Eu ia começar dizendo que de minha alegria ao me dar conta de que o primeiro compromisso do primeiro dia útil de meu 2025 tenha sido escrever esse texto. Mas é mentira. Não porque não me alegre, claro que me alegra. Escrever é o que eu mais gosto de fazer na vida e escrever aqui tem sido cada vez melhor. É mentira porque desde a meia noite e 1 do dia 1 de janeiro, cada minuto tem me sido útil.
Esse é um tema que me intriga, a ideia de que há uma vida útil das 8h às 6h da tarde e uma outra que se dá nas horas em que não estamos trabalhando. Seria o que essa outra? Uma vida inútil? Mais ainda, seria o que isso que a gente chama de trabalho? Numa das últimas sessões do ano passado, conversávamos sobre trabalho meu analisando e eu? Trabalho é a própria vida, não é? O mergulho psicanalítico deste analisando, por exemplo, e dos outros todos, é um trabalho, da maior importância inclusive.

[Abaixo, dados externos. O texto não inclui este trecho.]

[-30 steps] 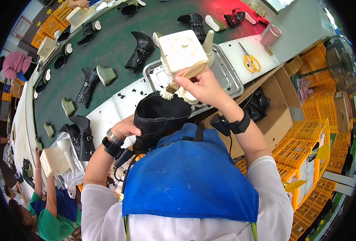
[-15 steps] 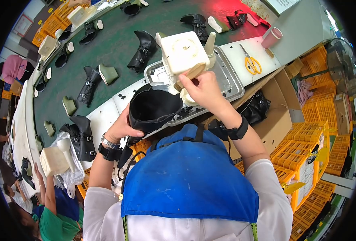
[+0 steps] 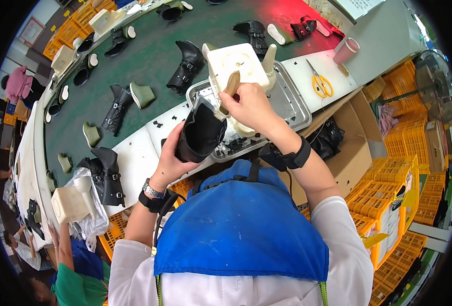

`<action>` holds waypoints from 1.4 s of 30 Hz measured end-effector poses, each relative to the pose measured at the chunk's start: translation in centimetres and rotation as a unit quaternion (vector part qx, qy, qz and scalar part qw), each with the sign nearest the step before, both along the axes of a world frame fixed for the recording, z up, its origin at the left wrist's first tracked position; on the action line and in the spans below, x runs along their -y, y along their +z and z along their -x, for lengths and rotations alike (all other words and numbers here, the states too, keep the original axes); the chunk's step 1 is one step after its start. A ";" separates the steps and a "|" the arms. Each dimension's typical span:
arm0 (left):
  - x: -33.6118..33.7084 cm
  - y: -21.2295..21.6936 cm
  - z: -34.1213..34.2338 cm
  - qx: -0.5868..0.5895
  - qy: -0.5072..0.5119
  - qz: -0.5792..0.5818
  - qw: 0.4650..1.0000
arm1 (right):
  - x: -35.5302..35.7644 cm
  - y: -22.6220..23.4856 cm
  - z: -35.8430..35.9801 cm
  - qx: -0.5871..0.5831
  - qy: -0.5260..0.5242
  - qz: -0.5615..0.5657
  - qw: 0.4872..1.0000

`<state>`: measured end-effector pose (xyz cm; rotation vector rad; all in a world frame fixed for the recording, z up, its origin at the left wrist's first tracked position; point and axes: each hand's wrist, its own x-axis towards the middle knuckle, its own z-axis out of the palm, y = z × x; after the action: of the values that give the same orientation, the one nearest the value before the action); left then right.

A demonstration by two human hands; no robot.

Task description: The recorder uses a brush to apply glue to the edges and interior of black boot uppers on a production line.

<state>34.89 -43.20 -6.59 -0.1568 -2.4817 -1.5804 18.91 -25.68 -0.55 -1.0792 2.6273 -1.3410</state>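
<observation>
My left hand is wrapped round a black boot, its wide opening facing up toward me. My right hand grips a wooden-handled brush. Pale bristles on the brush touch or nearly touch the boot's rim; exact contact is hard to make out. Just beyond my right hand stands a white plastic container with a pale cone-shaped bottle beside it. Both stand in a metal tray strewn with small black scraps.
Several black boots and green wedge soles lie on the green conveyor belt. Yellow-handled scissors and a pink cup are at right. A cardboard box holds black boots below. At lower left, a person in green works.
The boot has turned and its opening looks narrower, with my left hand shifted right. The brush handle has swung more upright, and its bristles have come to the boot's rim.
</observation>
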 end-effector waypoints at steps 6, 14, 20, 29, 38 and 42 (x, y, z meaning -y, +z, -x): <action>0.8 0.2 -0.9 0.076 -0.003 -0.168 0.983 | 0.1 0.6 2.1 0.086 -0.016 0.152 0.985; 0.5 0.9 -1.4 0.076 -0.031 -0.174 0.981 | 0.9 -0.1 2.7 0.206 0.045 0.189 0.959; -0.2 2.2 -1.1 0.047 -0.034 -0.115 0.992 | 0.3 0.1 3.2 0.150 -0.001 0.128 0.980; 1.1 1.7 -0.1 -0.068 0.021 0.137 0.988 | 0.0 -0.3 -0.5 0.069 0.047 0.194 0.977; 0.4 1.6 0.6 -0.208 0.114 0.282 0.930 | -0.3 -0.2 -2.5 0.083 0.059 0.137 0.985; 0.6 1.8 0.9 -0.193 0.122 0.344 0.911 | -0.2 -0.8 -3.4 0.123 0.072 0.130 0.981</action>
<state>34.03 -43.76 -4.83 -0.2195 -2.4854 -0.4677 22.32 -25.43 -1.33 -1.0242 2.2024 -1.6965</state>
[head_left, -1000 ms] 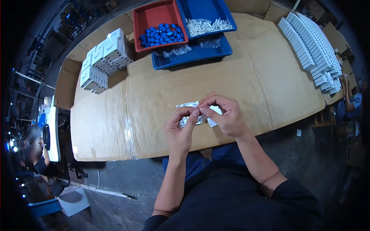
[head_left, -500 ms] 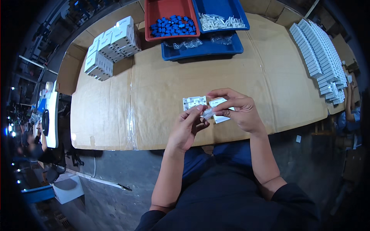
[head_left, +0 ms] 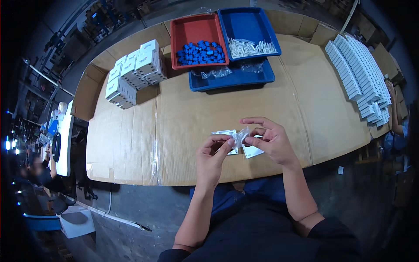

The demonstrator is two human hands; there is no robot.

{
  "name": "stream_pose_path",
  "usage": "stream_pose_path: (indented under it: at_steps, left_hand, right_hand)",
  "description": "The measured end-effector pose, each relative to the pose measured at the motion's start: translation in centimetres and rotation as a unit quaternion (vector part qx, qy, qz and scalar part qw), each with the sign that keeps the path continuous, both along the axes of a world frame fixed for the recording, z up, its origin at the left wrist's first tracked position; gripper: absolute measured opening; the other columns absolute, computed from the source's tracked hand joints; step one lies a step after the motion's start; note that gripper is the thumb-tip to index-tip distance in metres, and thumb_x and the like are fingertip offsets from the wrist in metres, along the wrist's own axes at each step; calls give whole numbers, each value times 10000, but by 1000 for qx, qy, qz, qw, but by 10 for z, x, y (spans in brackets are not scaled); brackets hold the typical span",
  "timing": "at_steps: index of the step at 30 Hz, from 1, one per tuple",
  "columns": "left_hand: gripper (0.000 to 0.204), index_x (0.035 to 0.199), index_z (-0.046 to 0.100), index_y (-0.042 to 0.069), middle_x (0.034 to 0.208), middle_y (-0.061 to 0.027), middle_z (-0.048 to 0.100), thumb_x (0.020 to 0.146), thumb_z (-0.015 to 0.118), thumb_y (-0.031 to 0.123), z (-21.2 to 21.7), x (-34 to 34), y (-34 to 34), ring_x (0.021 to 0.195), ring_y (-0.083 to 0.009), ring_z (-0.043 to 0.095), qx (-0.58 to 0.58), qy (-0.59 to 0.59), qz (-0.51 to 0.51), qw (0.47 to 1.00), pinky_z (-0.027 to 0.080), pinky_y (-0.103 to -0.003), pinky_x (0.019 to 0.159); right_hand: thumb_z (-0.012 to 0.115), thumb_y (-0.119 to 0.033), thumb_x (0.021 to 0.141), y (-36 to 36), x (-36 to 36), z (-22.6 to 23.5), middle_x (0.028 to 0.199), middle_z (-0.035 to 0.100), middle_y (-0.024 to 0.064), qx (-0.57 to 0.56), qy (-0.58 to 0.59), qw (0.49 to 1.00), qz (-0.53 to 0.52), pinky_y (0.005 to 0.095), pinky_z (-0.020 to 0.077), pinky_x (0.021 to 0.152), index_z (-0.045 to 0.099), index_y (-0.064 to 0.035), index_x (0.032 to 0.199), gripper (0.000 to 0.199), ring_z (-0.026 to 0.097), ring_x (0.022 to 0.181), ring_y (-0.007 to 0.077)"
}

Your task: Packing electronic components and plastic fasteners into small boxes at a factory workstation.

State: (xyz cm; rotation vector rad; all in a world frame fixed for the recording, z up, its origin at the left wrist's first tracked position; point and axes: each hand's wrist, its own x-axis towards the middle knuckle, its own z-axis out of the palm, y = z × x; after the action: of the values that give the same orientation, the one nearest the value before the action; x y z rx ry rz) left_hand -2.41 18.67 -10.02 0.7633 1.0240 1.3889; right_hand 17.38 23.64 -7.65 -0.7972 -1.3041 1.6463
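A small clear plastic bag [head_left: 241, 136] is held up between my two hands, above the near part of the cardboard-covered table. My left hand [head_left: 211, 155] pinches its left side between thumb and forefinger. On the other side my right hand [head_left: 275, 146] grips the bag with thumb and bent fingers, its forefinger stretched out above. Under and behind the hands lie two white plastic pieces: a housing with a moulded inner side [head_left: 223, 132], partly covered by my left hand, and a smooth flat plate [head_left: 252, 152], partly covered by my right. What the bag contains, if anything, I cannot make out.
Toward the back stand a red tray [head_left: 196, 30] of blue parts, a blue tray [head_left: 244, 26] of white pegs, and a lower blue tray [head_left: 231, 83] with clear bags. White boxes [head_left: 135, 70] are stacked left; rows of white pieces [head_left: 360, 76] stand right. Other people work at both sides.
The bag has been lifted and spread more between my hands, and my right forefinger has straightened. The whole view has shifted, so the table sits lower in the picture.
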Motion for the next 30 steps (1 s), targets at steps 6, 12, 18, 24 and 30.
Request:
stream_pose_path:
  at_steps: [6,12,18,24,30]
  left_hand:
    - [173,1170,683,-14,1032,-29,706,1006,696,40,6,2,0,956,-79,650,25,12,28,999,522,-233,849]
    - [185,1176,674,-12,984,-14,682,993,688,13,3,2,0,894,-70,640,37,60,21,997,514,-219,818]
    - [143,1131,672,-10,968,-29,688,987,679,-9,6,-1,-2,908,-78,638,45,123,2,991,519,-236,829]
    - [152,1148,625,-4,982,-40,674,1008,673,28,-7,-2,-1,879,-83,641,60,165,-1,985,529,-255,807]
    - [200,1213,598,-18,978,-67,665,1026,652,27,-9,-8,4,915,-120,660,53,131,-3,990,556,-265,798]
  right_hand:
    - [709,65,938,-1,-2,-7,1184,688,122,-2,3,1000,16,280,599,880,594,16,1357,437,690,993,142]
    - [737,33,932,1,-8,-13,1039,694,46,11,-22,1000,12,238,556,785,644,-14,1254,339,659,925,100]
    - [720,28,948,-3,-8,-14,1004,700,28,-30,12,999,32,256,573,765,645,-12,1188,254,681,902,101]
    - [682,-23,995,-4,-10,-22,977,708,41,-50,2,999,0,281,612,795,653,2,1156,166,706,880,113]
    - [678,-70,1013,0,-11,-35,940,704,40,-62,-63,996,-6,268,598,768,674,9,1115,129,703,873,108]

Cultivar amizades é um trabalho, cultivar os amores, o corpo. Até dormir é trabalho.
Ah, mas aí a vida soa muito trabalhosa, sacrificada. Não? Não, não mesmo. Ou sim, talvez sim também. A discussão é precisamente essa: a da hierarquização do que a gente chama de trabalho e do que a gente chama de vida. O que nos faz colocá-los (os trabalhos todos) em ordem diferente de prioridade. Melhor, o que nos faz colocá-los em gavetas diferentes, chamá-los por outro nome? Dizer que um é vida pessoal e outro não. É tudo vida, minha gente.
Ouvi tantas coisas sobre como se prepararam os analisandos para a virada de ano: “quero estar bem bonita quando der meia noite”, “quero passar perto do mar”, “quero passar com fulana”, “vou vestir azul porque quero ter saúde”. Eu acho tudo tão bonito. Esse parar para pensar o querer. E ao mesmo tempo me vem um desejo louco de dizer, pois vá pro mar, se embeleze, ligue pra fulana, cuide de sua saúde, use o vestido branco, pois vá, vá mesmo, vá trabalhar o querer. Não no sentido da Xuxa “querer, poder e conseguir”, a vida é mais complexa do que isso, a gente sabe. Mas no sentido do trabalho. Trabalhemos. O Maurício Pereira tem uma música tão bonita, chama-se Um dia útil. Minha parte favorita é quando ele diz “e amanhã é mais um grande dia, um dia comum de muito trabalho, um dia grande que nem um diamante”. Todo dia um diamante. Feliz ano novo, queridos. Tomara que brilhe.